Vistral-V (Vistral-Vision) - Visual Instruction Tuning for Vistral - Vietnamese Large Vision-Language Model.
You can follow the notebooks here to inference the Vistral-V model.
If you are not using Linux, do NOT proceed, see instructions for macOS and Windows.
- Clone this repository and navigate to LLaVA folder
git clone https://github.com/hllj/Vistral-V.git
cd Vistral-V
- Install Package
conda create -n llava python=3.10 -y
conda activate llava
pip install --upgrade pip # enable PEP 660 support
pip install -e .
pip install -r requirements.txt
- Install additional packages for training cases
pip install -e ".[train]"
pip install flash-attn --no-build-isolation
git pull
pip install -e .
# if you see some import errors when you upgrade,
# please try running the command below (without #)
# pip install flash-attn --no-build-isolation --no-cache-dir
You can refer to the Training model instructions from the original LLaVA repository.
Below are the recipes to train the Vistral-V model through 2 stages: Pretrain - feature alignment and Finetune - visual instruction tuning. In this tutorial, we only use 1-2 device gpu NVIDIA A100 40Gb.

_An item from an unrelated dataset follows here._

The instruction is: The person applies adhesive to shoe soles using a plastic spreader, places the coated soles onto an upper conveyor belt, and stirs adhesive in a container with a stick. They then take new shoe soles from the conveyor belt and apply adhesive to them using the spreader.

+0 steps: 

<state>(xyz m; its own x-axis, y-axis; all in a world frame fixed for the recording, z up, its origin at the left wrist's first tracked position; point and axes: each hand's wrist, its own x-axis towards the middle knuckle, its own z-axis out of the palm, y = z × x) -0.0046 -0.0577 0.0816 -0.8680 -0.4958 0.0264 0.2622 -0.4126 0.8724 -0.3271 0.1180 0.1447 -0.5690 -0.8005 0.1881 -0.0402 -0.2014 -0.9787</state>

For this phase, the model will train a projector to align features between the vision encoder and the language model.
You can retrain this stage using the instructions below, or use the training results for the pretraining stage here.
Pretrain dataset includes 2 subsets:
- ShareGPT4V
- WIT
Pretrain dataset includes image-text data pairs with requirements to describe the image with high quality caption.
You can refer to instructions from LLaVA to create more custom datasets here.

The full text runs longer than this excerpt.